Pablo Fanego and Pedro de Llano
Curators of the exhibition
Curator
Pablo Fanego
Pablo Fanego is an independent exhibition curator. He earned a Bachelor of Fine Arts from the University of Vigo and his most recent endeavours include the project on art and public space A cidade interpretada, in Santiago de Compostela, with the participation of the artists Nathan Coley, Hans Schabus, Roman Ondák, Jorge Barbi, Germaine Kruip, Apolonija Sustersic, Carme Nogueira and André Guedes, and the solo show by Alicia Framis, Secret Strike, at the CGAC, Santiago de Compostela. His previous professional career is for the most part linked to the Luis Seoane Foundation in Corunna. At this centre he directed exhibition and publishing projects such as Trompe-la-memóire. Historia e visualidade, A construción do espectador and How soon is now? He also organized several workshops and activities related to contemporary art, such as the meetings Deseño das pasaxes ou Estruturas sen poder, carried out with the participation of the UIMP. He is currently preparing two solo shows with the artists Ibon Aranberri and Hans Schabus.
Pedro de Llano
Pedro de Llano (Santiago de Compostela, 1977) is an art historian and curator. He received his PHD in art history (2009) from the University of Santiago de Compostela, for an investigation dedicated to Clement Greenberg’s criticism, developed at the Getty Research Institute, Los Angeles. He takes part in other research projects at the same university, and has thought in its MA in contemporary art since 2007. He co-edited the book En tiempo real: El arte mientras tiene lugar [Real time: Art as it Takes Place, Fundación Luis Seoane, A Coruña, 2001], and was editor of the volume Wrong Site: Arte y globalización [Wrong Site.

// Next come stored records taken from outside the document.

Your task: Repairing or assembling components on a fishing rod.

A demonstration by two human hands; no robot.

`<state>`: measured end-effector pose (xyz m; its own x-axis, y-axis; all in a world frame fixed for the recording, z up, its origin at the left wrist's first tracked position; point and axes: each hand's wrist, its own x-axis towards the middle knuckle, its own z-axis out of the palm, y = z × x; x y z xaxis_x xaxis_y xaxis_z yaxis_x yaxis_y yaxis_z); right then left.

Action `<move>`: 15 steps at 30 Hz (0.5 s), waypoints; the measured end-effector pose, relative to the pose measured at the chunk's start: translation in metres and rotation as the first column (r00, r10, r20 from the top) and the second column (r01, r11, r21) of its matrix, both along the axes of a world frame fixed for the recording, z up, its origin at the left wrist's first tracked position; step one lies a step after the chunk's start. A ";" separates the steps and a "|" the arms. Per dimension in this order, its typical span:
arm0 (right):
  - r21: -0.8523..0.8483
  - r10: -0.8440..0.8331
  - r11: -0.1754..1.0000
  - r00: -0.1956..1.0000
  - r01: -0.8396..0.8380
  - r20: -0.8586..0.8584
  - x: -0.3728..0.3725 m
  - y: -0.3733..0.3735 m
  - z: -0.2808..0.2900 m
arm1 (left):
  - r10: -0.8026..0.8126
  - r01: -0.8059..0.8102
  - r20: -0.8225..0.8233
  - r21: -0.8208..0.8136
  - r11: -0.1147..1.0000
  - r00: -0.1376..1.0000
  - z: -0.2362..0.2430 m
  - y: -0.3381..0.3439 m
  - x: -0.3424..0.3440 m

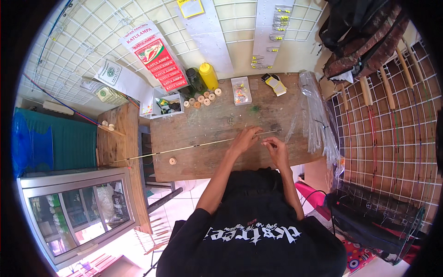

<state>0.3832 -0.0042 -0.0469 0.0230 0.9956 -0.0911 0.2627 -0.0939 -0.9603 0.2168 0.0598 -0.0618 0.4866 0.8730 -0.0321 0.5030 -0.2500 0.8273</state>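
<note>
A thin pale-yellow fishing rod with dark bands lies slantwise over the wooden table, its thin end pointing right. My left hand is closed round the rod near that end, fingers bent over it. Just to the right and nearer me, my right hand has thumb and fingertips pinched together below the rod; anything between them is too small to make out. Beyond my left hand lies a small coil of thin wire or line. One wooden spool sits by itself at the table's left.
At the back stand several wooden spools, a yellow bottle, a dark bottle and an open white box of small colourful pieces. Clear plastic sleeves hang over the right edge. A glass-fronted cabinet stands left.
</note>
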 end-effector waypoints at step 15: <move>-0.018 0.001 1.000 0.995 0.000 0.101 -0.008 0.015 -0.013 | 0.174 -0.181 0.127 0.043 0.983 0.976 0.027 -0.014 -0.019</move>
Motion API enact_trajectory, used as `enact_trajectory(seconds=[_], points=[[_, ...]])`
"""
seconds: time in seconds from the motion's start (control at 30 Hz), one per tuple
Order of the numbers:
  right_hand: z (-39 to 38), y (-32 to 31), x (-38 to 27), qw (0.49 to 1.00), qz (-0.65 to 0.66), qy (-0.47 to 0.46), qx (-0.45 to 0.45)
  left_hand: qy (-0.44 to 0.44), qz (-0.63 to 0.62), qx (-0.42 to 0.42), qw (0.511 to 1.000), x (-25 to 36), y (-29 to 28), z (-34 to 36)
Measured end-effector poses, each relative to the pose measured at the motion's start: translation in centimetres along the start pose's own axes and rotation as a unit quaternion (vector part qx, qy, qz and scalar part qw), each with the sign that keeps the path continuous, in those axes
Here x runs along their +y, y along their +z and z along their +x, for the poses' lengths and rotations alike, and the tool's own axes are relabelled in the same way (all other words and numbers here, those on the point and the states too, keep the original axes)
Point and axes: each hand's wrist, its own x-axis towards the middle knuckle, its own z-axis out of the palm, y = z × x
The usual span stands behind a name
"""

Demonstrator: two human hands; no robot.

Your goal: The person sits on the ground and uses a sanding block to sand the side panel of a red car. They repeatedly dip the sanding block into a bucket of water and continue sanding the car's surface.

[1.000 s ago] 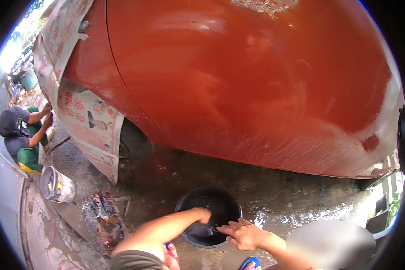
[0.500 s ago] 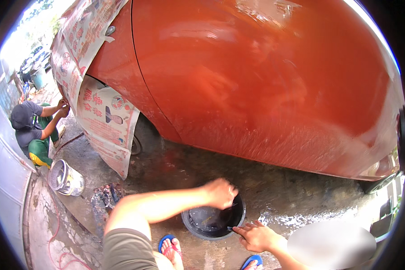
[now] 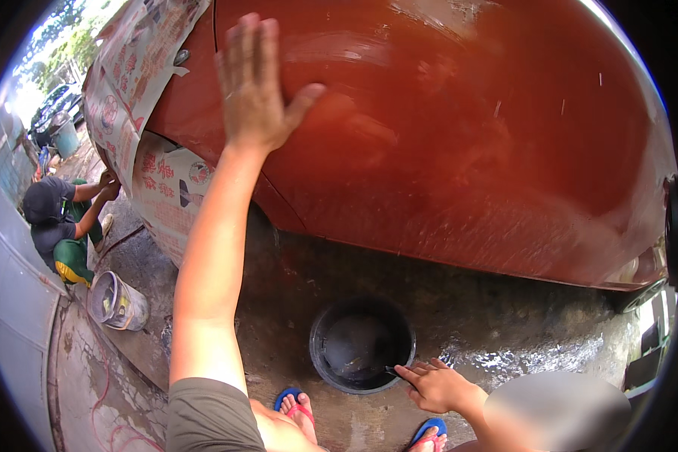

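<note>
My left hand (image 3: 255,102) is stretched out before the orange-red car body (image 3: 429,151), thumb apart and fingers extended, slightly blurred. It holds nothing visible; whether it touches the paint I cannot tell. Below the car stands a black round basin (image 3: 318,368) with cloudy water (image 3: 358,343) inside. Beside its right rim is my right hand (image 3: 441,388), fingers closed on a small dark piece (image 3: 392,371) whose kind I cannot make out. Wet streaks and whitish runs mark the lower car panel, and a few droplets hang in the air before it.
Printed paper sheets (image 3: 154,75) cover the car's left end and wheel area. At the far left a person (image 3: 56,218) squats by the car. Near them stands a whitish bucket (image 3: 120,301). A red hose (image 3: 102,392) lies on the wet concrete floor (image 3: 279,316). A grey wall (image 3: 15,324) runs along the left.
My left hand has risen from over the basin to the car's side, and its fingers have spread. My right hand stays by the basin rim with the small dark piece.
</note>
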Motion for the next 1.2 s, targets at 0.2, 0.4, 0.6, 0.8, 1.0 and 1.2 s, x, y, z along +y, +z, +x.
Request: enact_trajectory(seconds=[0.2,0.4,0.6,0.8,1.0,1.2], points=[[0.8,0.9,-0.2,0.999,0.024,-0.020,-0.037,-0.070,0.061,0.001,0.996,4.0,3.4,1.8],[3.4,0.1,-0.4,0.998,0.040,-0.040,-0.041,-0.024,-0.066,-0.017,0.997,12.5,5.3,6.9],[10.8,1.6,0.5,0.989,0.090,-0.095,0.070,0.146,-0.047,-0.128,0.980,11.8,5.4,-0.3],[22.3,9.7,1.9,0.992,-0.020,0.069,-0.106,0.205,0.049,-0.231,0.950,9.3,3.5,-18.1],[26.1,14.0,2.8,0.976,-0.059,0.027,-0.207,0.030,-0.076,-0.495,0.865,10.8,-2.7,-32.2],[17.3,-1.2,1.5,0.918,0.386,0.079,0.046,-0.188,-0.314,-0.629,0.686,15.9,-6.9,-37.7]])
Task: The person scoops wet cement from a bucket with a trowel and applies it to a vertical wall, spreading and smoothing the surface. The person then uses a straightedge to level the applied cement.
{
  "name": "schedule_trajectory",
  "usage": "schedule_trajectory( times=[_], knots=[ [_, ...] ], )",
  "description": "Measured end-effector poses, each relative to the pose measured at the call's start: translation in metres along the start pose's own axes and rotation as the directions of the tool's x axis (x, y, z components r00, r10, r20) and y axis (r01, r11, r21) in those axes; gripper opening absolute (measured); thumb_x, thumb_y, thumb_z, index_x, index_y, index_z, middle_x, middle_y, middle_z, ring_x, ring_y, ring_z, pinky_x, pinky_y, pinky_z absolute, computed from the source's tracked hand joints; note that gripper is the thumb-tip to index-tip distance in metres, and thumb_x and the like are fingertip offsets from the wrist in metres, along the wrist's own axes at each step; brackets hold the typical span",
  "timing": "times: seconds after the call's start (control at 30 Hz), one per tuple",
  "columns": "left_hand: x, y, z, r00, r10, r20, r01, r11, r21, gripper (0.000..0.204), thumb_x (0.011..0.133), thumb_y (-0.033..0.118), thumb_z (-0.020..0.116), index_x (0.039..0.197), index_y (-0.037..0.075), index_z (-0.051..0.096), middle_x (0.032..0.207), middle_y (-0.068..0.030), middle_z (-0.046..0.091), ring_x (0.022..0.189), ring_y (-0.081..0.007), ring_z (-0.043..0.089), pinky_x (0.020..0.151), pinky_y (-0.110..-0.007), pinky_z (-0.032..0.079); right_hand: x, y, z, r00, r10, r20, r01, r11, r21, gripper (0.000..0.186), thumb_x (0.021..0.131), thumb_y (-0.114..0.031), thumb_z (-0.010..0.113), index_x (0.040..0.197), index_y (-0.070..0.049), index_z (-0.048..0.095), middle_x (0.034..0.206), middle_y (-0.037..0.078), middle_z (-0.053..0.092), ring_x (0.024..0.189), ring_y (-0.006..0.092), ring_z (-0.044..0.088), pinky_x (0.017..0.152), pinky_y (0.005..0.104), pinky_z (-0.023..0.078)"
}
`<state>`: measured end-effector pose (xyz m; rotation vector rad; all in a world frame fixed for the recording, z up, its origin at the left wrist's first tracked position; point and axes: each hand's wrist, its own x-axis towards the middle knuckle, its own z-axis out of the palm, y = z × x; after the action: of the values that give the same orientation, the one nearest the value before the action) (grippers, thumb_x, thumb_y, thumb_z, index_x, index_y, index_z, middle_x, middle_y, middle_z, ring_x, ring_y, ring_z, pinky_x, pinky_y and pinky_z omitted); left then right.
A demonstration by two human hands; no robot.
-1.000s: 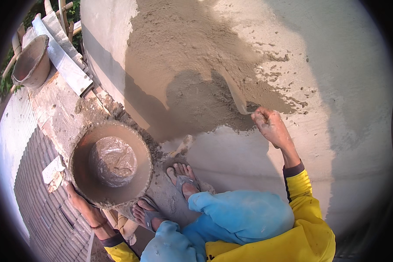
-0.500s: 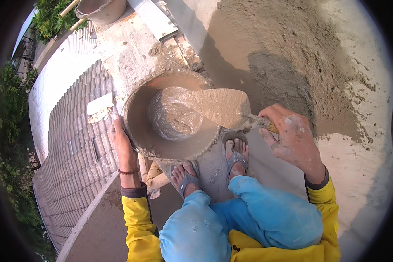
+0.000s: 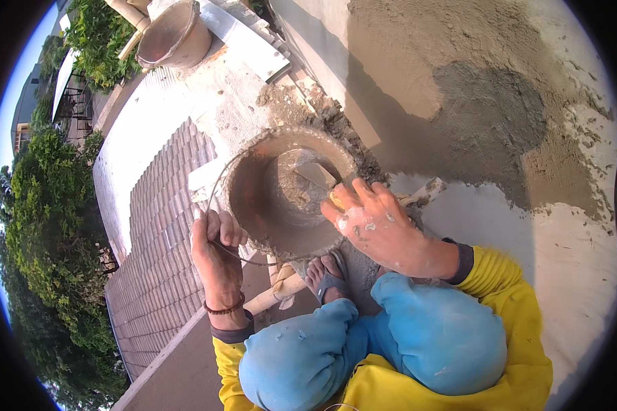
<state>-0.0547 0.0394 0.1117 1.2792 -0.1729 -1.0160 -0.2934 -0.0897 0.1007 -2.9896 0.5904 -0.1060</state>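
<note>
My left hand [image 3: 219, 253] is closed on the thin wire handle at the left side of a mortar-crusted bucket [image 3: 253, 219]. My right hand [image 3: 380, 226] grips a trowel [image 3: 311, 177], whose blade is down inside the bucket among grey wet mortar [image 3: 295, 198]; the fingers hide most of its handle. My feet in sandals [image 3: 325, 281] are just below the bucket, between it and my bent knees.
A second bucket [image 3: 182, 44] and a white board [image 3: 243, 41] lie on the mortar-strewn ledge [image 3: 226, 96]. A curved wall with fresh plaster [image 3: 459, 123] rises at right. Bamboo poles [image 3: 274, 294] show below; a tiled roof [image 3: 151, 281] and trees [image 3: 41, 274] lie beyond, left.
The trowel has moved left from the plastered wall, over the bucket and down into it. My left hand's fingers have curled round the bucket's handle. The view has turned toward the roof and trees.
</note>
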Motion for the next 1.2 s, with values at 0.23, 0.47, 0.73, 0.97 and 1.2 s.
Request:
schedule_trajectory(
  times=[0.23, 0.47, 0.73, 0.97, 1.2],
  knots=[
    [-0.002, 0.046, 0.084, 0.988, -0.142, 0.053, 0.143, 0.989, -0.024, 0.034, 0.11, 0.035, 0.046, 0.082, 0.017, 0.044, 0.065, 0.0082, 0.027, 0.052, -0.0058, 0.022, 0.047, -0.025, 0.021, -0.024, 0.028, 0.011, 0.955, 0.263, -0.14, -0.093, 0.709, 0.699, 0.027, 0.086, -0.019, 0.075, 0.109, -0.008, 0.066, 0.103, 0.007, 0.058, 0.089, 0.0269, 0.067, 0.073, 0.0414, 0.058],
    [0.038, 0.103, 0.108, 1.0, 0.004, -0.021, -0.001, 0.987, 0.16, 0.033, 0.11, 0.03, 0.047, 0.081, 0.014, 0.044, 0.063, 0.0085, 0.027, 0.051, -0.0043, 0.022, 0.044, -0.024, 0.019, 0.027, 0.031, 0.034, 0.935, 0.183, -0.304, 0.153, 0.563, 0.812, 0.035, 0.09, -0.017, 0.072, 0.121, -0.004, 0.061, 0.116, 0.016, 0.052, 0.098, 0.0308, 0.068, 0.07, 0.0396, 0.061],
    [0.118, 0.093, 0.077, 0.997, -0.006, -0.08, 0.014, 0.995, 0.1, 0.031, 0.108, 0.021, 0.043, 0.079, 0.014, 0.04, 0.061, 0.0056, 0.028, 0.049, -0.0075, 0.021, 0.045, -0.026, 0.022, 0.093, 0.004, 0.065, 0.933, 0.28, -0.227, -0.012, 0.654, 0.756, 0.042, 0.1, -0.019, 0.057, 0.141, -0.015, 0.057, 0.133, 0.018, 0.052, 0.11, 0.0358, 0.061, 0.094, 0.0495, 0.054],
    [0.131, 0.085, 0.072, 1.0, 0.018, 0.018, -0.021, 0.987, 0.159, 0.031, 0.11, 0.021, 0.042, 0.08, 0.012, 0.04, 0.063, 0.0053, 0.029, 0.051, -0.0065, 0.025, 0.046, -0.024, 0.025, 0.068, -0.008, 0.08, 0.923, 0.331, -0.195, 0.008, 0.491, 0.871, 0.07, 0.094, -0.008, 0.062, 0.158, -0.024, 0.038, 0.136, 0.027, 0.05, 0.108, 0.0444, 0.064, 0.09, 0.0506, 0.057],
    [0.14, 0.059, 0.094, 0.996, 0.088, 0.014, -0.086, 0.904, 0.419, 0.031, 0.11, 0.027, 0.048, 0.084, 0.009, 0.047, 0.066, 0.002, 0.039, 0.054, -0.01, 0.041, 0.051, -0.025, 0.036, 0.032, 0.001, 0.094, 0.857, 0.487, -0.172, 0.005, 0.326, 0.945, 0.062, 0.092, -0.007, 0.066, 0.149, -0.018, 0.044, 0.134, 0.018, 0.057, 0.098, 0.0371, 0.069, 0.08, 0.0434, 0.06]
  ],
)
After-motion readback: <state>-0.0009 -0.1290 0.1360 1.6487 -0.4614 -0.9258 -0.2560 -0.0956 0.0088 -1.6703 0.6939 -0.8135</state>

Art and Globalization, Fundación Luis Seoane, 2008]. He has contributed to art magazines — Exit Express (Madrid), Carta (Madrid), Afterall Online (London), and Texte zur Kunst (Berlin) — and newspapers as La Vanguardia (Barcelona). He has published texts about artists such as Tino Sehgal (Museu Serralves, Porto, 2005), Fernando José Pereira (Anamnese, Porto, 2005), Hans Schabus (A cidade interpretada, 2006), John Knight (Afterall Online, 2008), Sergio Prego (Galeria Soledad Lorenzo, 2009), Stephen Prina (Afterall Online, 2009), and Mauro Cerqueira (Exit Express, 2011). He curated the exhibitions The Museum as Medium, in collaboration with Pablo Fanego, at MARCO, Vigo and Koldo Mitxelena, San Sebastián, 2008; and In Search of the Miraculous: Thirty Years Later, focused on Bas Jan Ader’s posthumous project, at the Centro Galego de Arte Contemporánea (CGAC), in Santiago de Compostela, 2010). He is now preparing a book about Bas Jan Ader that will be published in 2013.